**Task objective:** Where the listing below has a line with "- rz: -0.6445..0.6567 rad", write out exactly that line and every line after it, stopping after the line with "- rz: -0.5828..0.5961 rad".

**Entries shown:**
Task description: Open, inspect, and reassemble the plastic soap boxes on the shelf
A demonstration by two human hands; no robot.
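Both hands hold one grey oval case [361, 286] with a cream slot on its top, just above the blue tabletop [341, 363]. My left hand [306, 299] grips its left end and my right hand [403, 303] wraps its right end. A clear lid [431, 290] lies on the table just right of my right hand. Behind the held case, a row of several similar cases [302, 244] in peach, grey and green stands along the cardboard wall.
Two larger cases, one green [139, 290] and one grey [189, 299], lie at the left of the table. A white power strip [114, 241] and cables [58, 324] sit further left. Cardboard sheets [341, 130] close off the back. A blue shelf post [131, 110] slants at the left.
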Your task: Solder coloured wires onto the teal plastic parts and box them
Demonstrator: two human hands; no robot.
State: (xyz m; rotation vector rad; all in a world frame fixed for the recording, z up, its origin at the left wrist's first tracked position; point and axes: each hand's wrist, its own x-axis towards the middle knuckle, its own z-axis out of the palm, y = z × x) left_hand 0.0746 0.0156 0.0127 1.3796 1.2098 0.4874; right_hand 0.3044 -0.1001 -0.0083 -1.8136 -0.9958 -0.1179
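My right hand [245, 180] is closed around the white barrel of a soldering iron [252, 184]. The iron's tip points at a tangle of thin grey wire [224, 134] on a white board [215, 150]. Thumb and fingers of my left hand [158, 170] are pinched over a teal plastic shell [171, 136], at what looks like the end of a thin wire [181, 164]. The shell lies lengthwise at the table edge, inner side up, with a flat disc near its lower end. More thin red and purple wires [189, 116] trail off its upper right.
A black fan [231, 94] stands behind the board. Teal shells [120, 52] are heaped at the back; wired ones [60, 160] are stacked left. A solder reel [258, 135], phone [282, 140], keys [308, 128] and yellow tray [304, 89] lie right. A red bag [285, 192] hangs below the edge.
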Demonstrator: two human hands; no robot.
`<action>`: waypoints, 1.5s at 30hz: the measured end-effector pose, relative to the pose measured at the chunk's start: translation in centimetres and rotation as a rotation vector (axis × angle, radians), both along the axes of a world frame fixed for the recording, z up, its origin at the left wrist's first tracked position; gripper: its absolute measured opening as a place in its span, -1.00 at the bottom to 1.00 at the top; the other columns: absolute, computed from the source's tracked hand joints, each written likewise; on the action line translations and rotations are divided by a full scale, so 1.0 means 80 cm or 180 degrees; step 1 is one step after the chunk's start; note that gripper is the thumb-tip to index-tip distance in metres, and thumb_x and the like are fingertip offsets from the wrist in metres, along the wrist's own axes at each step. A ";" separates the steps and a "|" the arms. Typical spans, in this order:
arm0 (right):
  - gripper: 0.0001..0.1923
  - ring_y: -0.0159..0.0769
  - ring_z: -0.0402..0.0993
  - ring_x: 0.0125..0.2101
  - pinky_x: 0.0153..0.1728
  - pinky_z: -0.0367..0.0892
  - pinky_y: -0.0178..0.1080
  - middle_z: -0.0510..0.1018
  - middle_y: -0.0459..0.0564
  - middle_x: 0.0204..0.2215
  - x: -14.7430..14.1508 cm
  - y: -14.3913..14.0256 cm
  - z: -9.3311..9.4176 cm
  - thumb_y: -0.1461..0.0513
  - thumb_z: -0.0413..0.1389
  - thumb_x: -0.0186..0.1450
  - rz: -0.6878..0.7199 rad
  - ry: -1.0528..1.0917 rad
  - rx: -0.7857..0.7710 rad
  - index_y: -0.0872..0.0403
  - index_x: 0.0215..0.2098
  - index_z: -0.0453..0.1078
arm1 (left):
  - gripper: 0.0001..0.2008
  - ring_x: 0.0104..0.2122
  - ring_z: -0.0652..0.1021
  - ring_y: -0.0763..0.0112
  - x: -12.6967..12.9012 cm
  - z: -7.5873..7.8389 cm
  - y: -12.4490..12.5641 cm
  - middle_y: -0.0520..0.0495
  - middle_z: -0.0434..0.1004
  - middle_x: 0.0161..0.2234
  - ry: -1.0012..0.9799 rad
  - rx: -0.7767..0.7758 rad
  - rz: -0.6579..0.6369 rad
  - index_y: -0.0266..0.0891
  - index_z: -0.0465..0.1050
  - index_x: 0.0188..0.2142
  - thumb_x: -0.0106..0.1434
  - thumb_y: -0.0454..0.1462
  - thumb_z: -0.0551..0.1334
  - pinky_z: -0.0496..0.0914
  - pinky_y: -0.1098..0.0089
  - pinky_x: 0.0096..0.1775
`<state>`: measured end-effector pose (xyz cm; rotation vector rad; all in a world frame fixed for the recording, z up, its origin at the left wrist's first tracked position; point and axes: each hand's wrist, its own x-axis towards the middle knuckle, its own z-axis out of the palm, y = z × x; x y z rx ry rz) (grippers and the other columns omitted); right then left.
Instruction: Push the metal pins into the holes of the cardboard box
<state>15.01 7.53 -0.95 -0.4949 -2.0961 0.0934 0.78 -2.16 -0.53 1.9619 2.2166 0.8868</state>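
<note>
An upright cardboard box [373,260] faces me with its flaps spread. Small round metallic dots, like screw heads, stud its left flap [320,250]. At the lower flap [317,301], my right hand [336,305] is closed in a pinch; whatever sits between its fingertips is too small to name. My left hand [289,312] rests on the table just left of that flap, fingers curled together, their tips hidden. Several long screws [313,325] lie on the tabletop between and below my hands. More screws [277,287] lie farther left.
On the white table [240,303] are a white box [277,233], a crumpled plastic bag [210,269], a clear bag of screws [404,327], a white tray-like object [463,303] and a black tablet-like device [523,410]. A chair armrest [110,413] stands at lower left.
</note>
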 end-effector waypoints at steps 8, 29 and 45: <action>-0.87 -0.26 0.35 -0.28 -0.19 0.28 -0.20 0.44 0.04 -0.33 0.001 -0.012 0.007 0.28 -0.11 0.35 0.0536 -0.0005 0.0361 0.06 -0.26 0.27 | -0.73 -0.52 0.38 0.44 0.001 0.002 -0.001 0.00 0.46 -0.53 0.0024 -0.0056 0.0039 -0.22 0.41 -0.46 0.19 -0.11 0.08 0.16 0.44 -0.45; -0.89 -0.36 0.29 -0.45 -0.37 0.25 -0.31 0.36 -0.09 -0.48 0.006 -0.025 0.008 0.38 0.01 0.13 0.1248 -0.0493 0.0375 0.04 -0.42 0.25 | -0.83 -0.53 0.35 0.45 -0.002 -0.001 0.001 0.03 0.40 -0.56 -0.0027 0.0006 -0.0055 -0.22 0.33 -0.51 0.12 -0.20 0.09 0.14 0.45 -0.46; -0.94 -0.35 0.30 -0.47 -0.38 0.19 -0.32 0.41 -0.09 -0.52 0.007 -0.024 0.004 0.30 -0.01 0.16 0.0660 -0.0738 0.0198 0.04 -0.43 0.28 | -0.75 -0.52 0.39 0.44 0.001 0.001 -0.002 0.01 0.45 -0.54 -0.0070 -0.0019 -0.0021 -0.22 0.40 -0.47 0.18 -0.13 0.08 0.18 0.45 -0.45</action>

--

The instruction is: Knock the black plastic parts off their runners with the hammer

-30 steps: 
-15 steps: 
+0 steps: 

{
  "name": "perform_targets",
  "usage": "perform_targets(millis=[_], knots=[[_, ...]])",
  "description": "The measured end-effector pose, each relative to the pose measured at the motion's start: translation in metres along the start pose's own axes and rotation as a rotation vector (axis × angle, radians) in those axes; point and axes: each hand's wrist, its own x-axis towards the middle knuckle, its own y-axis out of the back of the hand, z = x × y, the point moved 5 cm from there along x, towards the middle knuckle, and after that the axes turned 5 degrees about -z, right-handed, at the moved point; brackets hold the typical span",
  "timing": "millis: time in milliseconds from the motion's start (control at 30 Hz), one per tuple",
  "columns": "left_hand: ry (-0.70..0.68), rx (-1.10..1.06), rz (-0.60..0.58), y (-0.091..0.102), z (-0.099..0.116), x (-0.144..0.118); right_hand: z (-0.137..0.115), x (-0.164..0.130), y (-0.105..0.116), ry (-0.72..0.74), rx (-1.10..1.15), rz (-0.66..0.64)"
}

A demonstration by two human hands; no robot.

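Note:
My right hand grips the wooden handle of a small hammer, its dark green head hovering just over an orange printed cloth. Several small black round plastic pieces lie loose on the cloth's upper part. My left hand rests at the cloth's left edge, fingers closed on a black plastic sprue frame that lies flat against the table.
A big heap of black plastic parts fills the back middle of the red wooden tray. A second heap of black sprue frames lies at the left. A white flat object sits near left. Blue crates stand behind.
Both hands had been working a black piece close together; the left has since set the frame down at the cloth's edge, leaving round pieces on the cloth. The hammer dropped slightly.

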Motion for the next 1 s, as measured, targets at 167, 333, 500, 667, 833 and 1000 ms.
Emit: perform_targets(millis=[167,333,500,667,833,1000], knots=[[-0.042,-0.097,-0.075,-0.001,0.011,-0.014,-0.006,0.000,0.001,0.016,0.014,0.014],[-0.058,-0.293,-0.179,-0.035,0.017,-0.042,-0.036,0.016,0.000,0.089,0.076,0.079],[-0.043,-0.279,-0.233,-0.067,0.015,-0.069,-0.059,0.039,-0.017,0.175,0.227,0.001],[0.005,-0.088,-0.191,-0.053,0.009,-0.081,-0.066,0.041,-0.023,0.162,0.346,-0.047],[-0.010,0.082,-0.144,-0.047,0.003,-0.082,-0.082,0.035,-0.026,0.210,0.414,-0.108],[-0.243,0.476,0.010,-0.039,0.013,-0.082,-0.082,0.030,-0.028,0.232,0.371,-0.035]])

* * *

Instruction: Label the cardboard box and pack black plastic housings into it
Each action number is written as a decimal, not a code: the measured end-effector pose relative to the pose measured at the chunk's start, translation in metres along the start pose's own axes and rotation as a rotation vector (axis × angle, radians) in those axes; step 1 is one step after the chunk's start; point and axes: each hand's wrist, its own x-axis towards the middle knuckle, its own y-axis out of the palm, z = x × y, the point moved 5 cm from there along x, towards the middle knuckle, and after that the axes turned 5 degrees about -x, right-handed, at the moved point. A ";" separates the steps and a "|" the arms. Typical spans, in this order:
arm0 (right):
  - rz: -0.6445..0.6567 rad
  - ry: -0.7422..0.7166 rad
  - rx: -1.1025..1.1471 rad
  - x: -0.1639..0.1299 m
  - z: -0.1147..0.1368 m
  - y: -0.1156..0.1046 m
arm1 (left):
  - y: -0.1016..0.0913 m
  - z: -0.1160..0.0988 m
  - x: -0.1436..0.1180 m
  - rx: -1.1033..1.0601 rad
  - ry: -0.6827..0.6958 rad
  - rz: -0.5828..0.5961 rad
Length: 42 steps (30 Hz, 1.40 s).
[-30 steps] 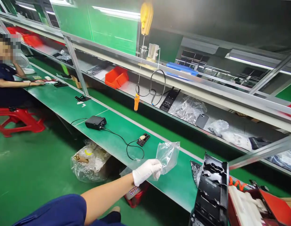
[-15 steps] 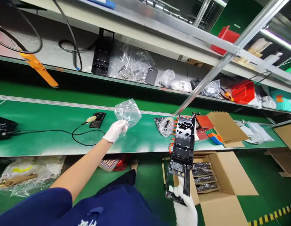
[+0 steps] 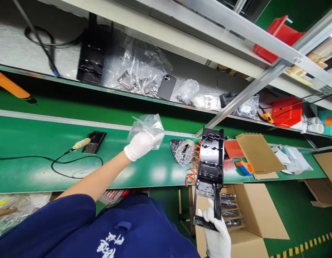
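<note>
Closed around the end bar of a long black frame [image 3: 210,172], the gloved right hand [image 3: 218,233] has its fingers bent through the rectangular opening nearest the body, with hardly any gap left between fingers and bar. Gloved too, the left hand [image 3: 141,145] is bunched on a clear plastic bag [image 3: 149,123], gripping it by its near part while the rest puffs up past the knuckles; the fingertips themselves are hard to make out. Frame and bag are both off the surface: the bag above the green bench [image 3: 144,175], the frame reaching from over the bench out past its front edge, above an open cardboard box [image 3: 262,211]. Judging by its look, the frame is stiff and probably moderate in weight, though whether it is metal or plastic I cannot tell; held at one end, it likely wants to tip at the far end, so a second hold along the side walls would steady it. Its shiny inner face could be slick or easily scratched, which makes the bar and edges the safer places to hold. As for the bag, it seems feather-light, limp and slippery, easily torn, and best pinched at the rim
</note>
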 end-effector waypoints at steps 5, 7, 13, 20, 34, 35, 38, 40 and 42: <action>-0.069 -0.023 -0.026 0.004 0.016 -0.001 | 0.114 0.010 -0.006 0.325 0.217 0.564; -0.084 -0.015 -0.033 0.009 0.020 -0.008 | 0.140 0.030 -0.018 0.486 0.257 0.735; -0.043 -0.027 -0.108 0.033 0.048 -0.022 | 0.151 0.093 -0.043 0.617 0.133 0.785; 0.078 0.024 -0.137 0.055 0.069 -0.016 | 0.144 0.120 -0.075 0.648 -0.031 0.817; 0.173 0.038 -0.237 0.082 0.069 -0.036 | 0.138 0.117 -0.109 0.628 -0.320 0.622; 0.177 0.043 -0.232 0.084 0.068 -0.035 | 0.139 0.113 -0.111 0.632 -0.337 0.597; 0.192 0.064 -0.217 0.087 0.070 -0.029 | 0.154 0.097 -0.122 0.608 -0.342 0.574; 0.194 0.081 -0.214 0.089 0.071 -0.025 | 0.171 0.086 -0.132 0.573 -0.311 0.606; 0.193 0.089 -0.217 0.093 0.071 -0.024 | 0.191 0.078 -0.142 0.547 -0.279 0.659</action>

**Solved problem:**
  - rz: -0.6445..0.6567 rad
  - ry: -0.7422..0.7166 rad
  - rx: -1.1025..1.1471 rad
  - x: -0.1639..0.1299 m
  - z: -0.1147..0.1368 m
  - y: -0.1156..0.1046 m
arm1 (left):
  - y: -0.1016..0.0913 m
  - z: -0.1160..0.0988 m
  - x: -0.1436..0.1180 m
  - rx: -1.1033..1.0601 rad
  - ry: -0.6827..0.6958 rad
  - rz: -0.5828..0.5961 rad

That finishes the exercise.